_What you should do:_
The answer must be an exact copy of all the data below.

_Provided material:_
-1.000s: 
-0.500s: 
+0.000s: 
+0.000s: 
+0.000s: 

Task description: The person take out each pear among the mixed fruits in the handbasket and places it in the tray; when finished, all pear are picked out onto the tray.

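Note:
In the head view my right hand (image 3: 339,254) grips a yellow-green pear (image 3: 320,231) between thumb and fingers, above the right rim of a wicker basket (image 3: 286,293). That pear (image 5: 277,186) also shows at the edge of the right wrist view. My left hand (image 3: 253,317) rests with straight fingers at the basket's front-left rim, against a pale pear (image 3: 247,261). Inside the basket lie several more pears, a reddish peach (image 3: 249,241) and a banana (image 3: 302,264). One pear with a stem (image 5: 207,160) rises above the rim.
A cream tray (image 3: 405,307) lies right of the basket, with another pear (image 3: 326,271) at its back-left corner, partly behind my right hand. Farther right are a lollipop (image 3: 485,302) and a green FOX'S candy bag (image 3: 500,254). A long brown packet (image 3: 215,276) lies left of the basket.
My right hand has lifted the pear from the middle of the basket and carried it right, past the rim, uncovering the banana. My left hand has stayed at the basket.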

_Response:_
-1.000s: 
-0.500s: 
+0.000s: 
+0.000s: 
+0.000s: 

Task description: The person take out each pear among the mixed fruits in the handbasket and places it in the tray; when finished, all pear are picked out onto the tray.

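Note:
In the head view my right hand (image 3: 339,254) grips a yellow-green pear (image 3: 320,231) between thumb and fingers, above the right rim of a wicker basket (image 3: 286,293). That pear (image 5: 277,186) also shows at the edge of the right wrist view. My left hand (image 3: 253,317) rests with straight fingers at the basket's front-left rim, against a pale pear (image 3: 247,261). Inside the basket lie several more pears, a reddish peach (image 3: 249,241) and a banana (image 3: 302,264). One pear with a stem (image 5: 207,160) rises above the rim.
A cream tray (image 3: 405,307) lies right of the basket, with another pear (image 3: 326,271) at its back-left corner, partly behind my right hand. Farther right are a lollipop (image 3: 485,302) and a green FOX'S candy bag (image 3: 500,254). A long brown packet (image 3: 215,276) lies left of the basket.
My right hand has lifted the pear from the middle of the basket and carried it right, past the rim, uncovering the banana. My left hand has stayed at the basket.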

The response to this exercise is done.